If you are introverted or it can feel uncomfortable to put yourself out there socially. but you don’t have to be naturally outgoing or the life of the party to make new friends.
4. Elevating interest:
Friendship is characterized by intimacy like two friends know about each others value, struggles, goals and interest. If you did not like to transition from acquaintances two friends open up to the other persons.
Chat small by sharing something a little bit more personal than you would normally and see how the other person response. Do they seem interested?
Friendship takes 2 so it is important to elevate whether the other person is looking for new friends.
if you can’t answer yes to these questions like do you ask you questions about you, as if they didn’t like to get to know you better? Do they tell you things about themselves beyond surface small talk?
does the other person seem interested in exchange in contact information for making specific plan to get together?
The person may not be the best candidate for friendship now even if they genuinely like you there are many possible reasons why not so don’t take it personally!
5. Overcome the obstacles to make a friend:
Developing and maintaining friendship takes time and efforts but even with a pack reschedule you can find ways to make the time for friends. schedule time for your friends just as you would for errands.
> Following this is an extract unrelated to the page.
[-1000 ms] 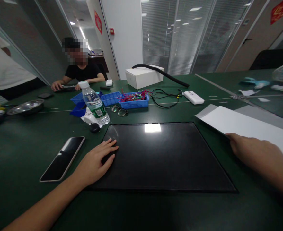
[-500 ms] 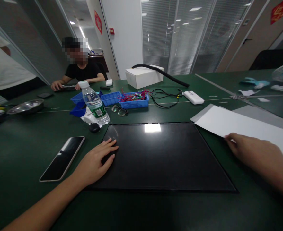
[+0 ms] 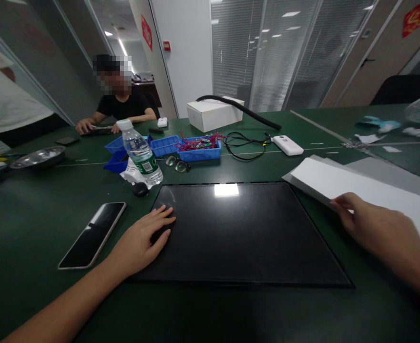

Make it automatic with your weekly or monthly standing appointment or simply make sure that you never leave a get together without setting the next date.
6. Mix business and pleasure,
Figure out your way to combine your socializing with activities that you have to do anyway.
This could include going to the gym, getting pedicure for shopping. And create an opportunity to spend time together while still being protective .
If you truly don’t have time for multiple one on one sessions with friends then set a pure group get together.
It is a good way to introduce your friends to each other. of course you will need to consider if everyone’s compatible first.
7.Good friends is important for life, If you are afraid of rejection:
Making new friends means putting yourself out that and that can be scary. it is especially intimidating if you are someone who’s been betrayed, traumatized are abused in the past or someone with an insecure attachment bond but by working with the right purpose you can explore ways to build trust in existing and future friendships.
For more general insecurities, fear or rejection it helps to elevate your attitude. Do you feel as if any rejection with haunt you forever are prove that you are unlike cables are destined to be friendless?
These fears get in the way of making satisfying connections and become your self fulfilling prophecy. Nobody likes to be rejected but there are healthy ways to handle it.
If someone does reject you that does not mean that you are worthless are unlovable. Maybe e there are having a bad day and maybe they must read you or misinterpreted what you said may just not a nice person.
You are not going to like everyone you meet and vice versa like dating, building year solid network of friends can be a numbers game. if you are in the habit of regularly and hashing a few words with strangers you meet a rejections are less likely to hurt. there are always the next person to focus on the long term goal of making quality connections rather than getting Hung up on the ones that did not Pan out.
Making a new friend is Just the beginning of the journey. Friendships take time to form and even more time to deepen, so you need to nurture that new connection.
No one is perfect and every friend will make mistakes. No friendship develops smoothly so when there are your bump in the road try to find a way to overcome the problem and move on and it will often deepen the bond between you. Don’t be too clingy or needy.